Empezó a recorrer la zona más propicia para instalar su campamento y así fue que, aproximadamente a 1.500 metros aguas adentro de la desembocadura del arroyo, encontró un pequeño mogote de monte que sobresalía de la superficie del tremendo lago formado en la zona, y ahí nomás echó raíces hasta el día de hoy.
Primero, armando una ranchada con unos pocos metros de plástico negro, pero al poco tiempo con unos postes de urunday comenzó a plantar los primeros horcones de lo que sería su casa en la isla. Desde entonces ha pasado buenas y malas temporadas… En las malas, siempre apareció el Diosito de los pescadores que lo acompañaba para poder lograr el sustento diario y seguir sosteniendo la economía familiar.

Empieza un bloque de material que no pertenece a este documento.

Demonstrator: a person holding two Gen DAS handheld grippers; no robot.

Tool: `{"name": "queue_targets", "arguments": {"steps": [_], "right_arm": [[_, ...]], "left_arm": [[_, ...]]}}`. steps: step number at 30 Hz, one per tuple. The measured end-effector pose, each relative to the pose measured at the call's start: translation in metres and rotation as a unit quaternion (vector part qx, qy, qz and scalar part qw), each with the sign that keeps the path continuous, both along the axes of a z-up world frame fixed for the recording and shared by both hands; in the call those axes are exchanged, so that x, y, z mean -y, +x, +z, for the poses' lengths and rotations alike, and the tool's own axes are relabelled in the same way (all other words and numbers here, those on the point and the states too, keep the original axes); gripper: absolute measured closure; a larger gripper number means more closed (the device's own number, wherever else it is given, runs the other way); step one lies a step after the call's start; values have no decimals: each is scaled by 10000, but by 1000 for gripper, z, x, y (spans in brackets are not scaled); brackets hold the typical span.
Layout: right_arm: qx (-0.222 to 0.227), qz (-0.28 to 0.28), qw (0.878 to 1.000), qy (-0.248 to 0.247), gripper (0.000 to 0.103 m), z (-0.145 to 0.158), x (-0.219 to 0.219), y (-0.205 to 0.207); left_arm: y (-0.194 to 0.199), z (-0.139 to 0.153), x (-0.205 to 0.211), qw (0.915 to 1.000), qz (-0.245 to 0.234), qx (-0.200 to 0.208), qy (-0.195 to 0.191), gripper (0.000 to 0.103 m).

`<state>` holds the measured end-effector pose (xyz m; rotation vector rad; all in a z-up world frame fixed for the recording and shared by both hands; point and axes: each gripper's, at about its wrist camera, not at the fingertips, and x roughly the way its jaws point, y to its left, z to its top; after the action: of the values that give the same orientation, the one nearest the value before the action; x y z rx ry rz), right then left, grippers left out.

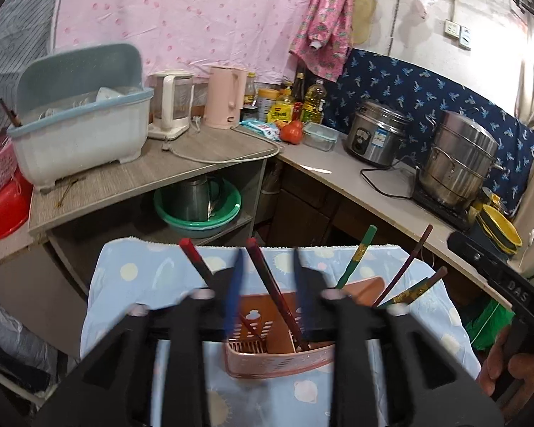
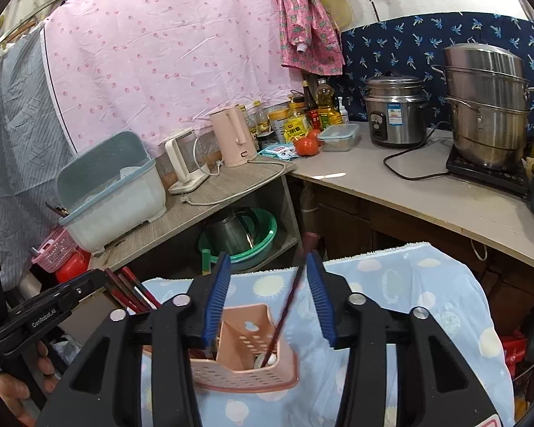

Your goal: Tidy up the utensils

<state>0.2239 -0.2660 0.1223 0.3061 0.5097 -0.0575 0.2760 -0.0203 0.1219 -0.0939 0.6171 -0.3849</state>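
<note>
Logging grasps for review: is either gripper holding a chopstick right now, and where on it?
Nothing is held. Both the left gripper and right gripper are open; chopsticks stand loose between them in the pink holder.

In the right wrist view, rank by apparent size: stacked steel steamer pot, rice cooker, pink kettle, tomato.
1. stacked steel steamer pot
2. rice cooker
3. pink kettle
4. tomato
All stand at a similar depth on the counters, so nearness hardly skews this order.
</note>
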Motion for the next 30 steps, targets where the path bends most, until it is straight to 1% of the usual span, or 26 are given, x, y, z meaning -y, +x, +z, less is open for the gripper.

Transcurrieron ya una veintena de años en la vida de Santo Caballero, alternando sus días entre su morada en la isla y la casa de su familia en el barrio, tiempo en que crió junto a su esposa a sus 12 hijos, gracias al esfuerzo diario de su vida de pescador comercial.
Hoy día, metros agua abajo de la isla de Santo, pasa un puente que conduce al aeropuerto de Posadas. En la margen derecha del arroyo y a unos 200 metros de la isla se encuentra uno de los orgullos tecnológicos de nuestra provincia, el mayor parque fotovoltaico de la región, instalado hace poco tiempo.
Por ello se me ocurrió preguntarle a Santo qué sentía al estar tan cerca del progreso, pero a su vez tan lejos, en una isla en la cual no existía ni la luz ni el agua de red ni el videocable. Él, con esa serenidad que lo caracteriza, me contestó que la independencia que tiene en su reino no tiene precio. Luego se incorporó, tomó una posta de sábalo que estaba sobre la mesa y la arrojó a la costa del río… me pidió que haga silencio.
Tras un par de minutos de entre los camalotes y juncos apareció un lobito de río, que entre muchas vueltas se acercó y devoró tal posta. Con una sabia sonrisa, me preguntó si lo que había visto respondía mi pregunta… Ahí entendí que Santo, con su simpleza y su sapiencia para encontrar el equilibrio justo con la naturaleza, era feliz en su lugar en el mundo.